• [What you need to do]
All of the listing is to be written out word for word, with the pictures left out.

****

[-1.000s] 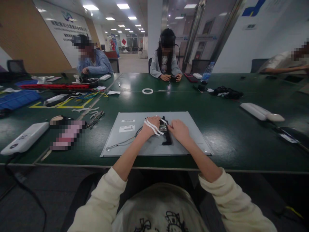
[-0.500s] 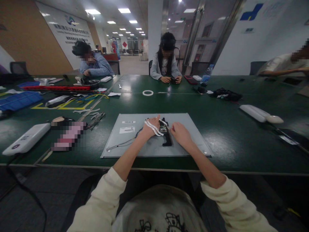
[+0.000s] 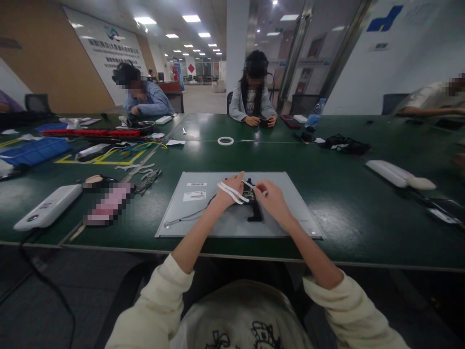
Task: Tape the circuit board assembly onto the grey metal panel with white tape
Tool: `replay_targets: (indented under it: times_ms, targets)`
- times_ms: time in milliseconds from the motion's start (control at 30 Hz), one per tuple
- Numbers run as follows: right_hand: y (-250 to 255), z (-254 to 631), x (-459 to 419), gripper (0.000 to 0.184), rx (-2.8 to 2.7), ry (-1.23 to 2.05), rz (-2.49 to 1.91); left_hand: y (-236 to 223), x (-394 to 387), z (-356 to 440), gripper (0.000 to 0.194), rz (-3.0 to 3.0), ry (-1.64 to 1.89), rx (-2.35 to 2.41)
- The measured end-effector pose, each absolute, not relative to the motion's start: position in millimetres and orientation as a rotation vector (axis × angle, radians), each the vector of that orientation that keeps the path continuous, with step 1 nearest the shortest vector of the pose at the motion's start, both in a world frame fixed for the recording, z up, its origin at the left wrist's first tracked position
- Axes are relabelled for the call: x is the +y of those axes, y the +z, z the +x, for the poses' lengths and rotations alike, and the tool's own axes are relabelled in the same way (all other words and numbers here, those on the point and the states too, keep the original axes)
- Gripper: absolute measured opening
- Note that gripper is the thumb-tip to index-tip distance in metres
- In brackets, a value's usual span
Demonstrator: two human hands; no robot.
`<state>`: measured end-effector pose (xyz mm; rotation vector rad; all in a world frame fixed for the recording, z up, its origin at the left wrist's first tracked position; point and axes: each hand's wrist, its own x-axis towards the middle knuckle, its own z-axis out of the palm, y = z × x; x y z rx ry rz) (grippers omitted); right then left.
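Observation:
A flat grey panel [image 3: 290, 213] with paper labels lies in front of me, and on it rests a black bracket-like part [image 3: 255, 212] with a small circuit board partly hidden by my hands. My left hand [image 3: 228, 190] is over the part's left side, fingers mostly curled. A narrow white strip [image 3: 236, 196], like tape, loops across the back of that hand and runs toward the other one. My right hand [image 3: 272, 198] is closed in a pinch at the strip's right end, beside the circuit board. A thin grey cable [image 3: 187, 216] trails left across the panel.
A white tape roll [image 3: 225, 141] lies beyond the panel. To the left are pliers [image 3: 148, 182], a pink pixelated object [image 3: 111, 203], a white device [image 3: 49, 207] and a blue tray [image 3: 38, 151]. Another white device [image 3: 387, 173] lies right. Co-workers sit across the table.
My right hand has shifted slightly left and up, and its fingers now pinch near the strip's end. The left hand stays about where it was. The whole view has moved slightly.

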<state>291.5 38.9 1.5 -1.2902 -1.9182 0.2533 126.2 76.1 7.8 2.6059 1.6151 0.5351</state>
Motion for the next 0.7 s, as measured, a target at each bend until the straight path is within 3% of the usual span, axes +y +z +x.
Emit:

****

• [Written reply]
[-1.000s] 
[-0.500s] 
[+0.000s] 
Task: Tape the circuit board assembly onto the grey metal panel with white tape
Tool: `replay_targets: (indented under it: times_ms, targets)`
- times_ms: time in milliseconds from the motion's start (control at 30 Hz), one per tuple
- Numbers run as follows: right_hand: y (-250 to 255), z (-254 to 631), x (-459 to 419), gripper (0.000 to 0.184), rx (-2.8 to 2.7), ry (-1.23 to 2.05), rz (-2.49 to 1.91); left_hand: y (-236 to 223), x (-394 to 387), z (-356 to 440), gripper (0.000 to 0.194), rz (-3.0 to 3.0), ry (-1.64 to 1.89), rx (-2.35 to 2.41)
- The measured end-effector pose, each absolute, not relative to the motion's start: position in millimetres and orientation as a rotation vector (axis × angle, radians), each the vector of that orientation that keeps the path continuous, with step 1 nearest the shortest vector of the pose at the motion's start, both in a world frame fixed for the recording, z up, its origin at the left wrist's first tracked position
- Axes are relabelled for the call: x is the +y of those axes, y the +z, z the +x, for the poses' lengths and rotations alike, and the tool's own axes are relabelled in the same way (all other words and numbers here, those on the point and the states too, keep the original axes)
- Gripper: absolute measured opening
- Note that gripper is the thumb-tip to index-tip distance in metres
- In brackets, a value's usual span
Demonstrator: two human hands; no robot.
`<state>`: measured end-effector pose (xyz mm; rotation vector rad; all in a world frame fixed for the recording, z up, its origin at the left wrist's first tracked position; point and axes: each hand's wrist, its own x-axis towards the middle knuckle, its own z-axis out of the palm, y = z × x; x y z rx ry rz) (grippers omitted); right then left.
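Observation:
A flat grey panel [image 3: 290, 213] with paper labels lies in front of me, and on it rests a black bracket-like part [image 3: 255, 212] with a small circuit board partly hidden by my hands. My left hand [image 3: 228, 190] is over the part's left side, fingers mostly curled. A narrow white strip [image 3: 236, 196], like tape, loops across the back of that hand and runs toward the other one. My right hand [image 3: 272, 198] is closed in a pinch at the strip's right end, beside the circuit board. A thin grey cable [image 3: 187, 216] trails left across the panel.
A white tape roll [image 3: 225, 141] lies beyond the panel. To the left are pliers [image 3: 148, 182], a pink pixelated object [image 3: 111, 203], a white device [image 3: 49, 207] and a blue tray [image 3: 38, 151]. Another white device [image 3: 387, 173] lies right. Co-workers sit across the table.
My right hand has shifted slightly left and up, and its fingers now pinch near the strip's end. The left hand stays about where it was. The whole view has moved slightly.
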
<state>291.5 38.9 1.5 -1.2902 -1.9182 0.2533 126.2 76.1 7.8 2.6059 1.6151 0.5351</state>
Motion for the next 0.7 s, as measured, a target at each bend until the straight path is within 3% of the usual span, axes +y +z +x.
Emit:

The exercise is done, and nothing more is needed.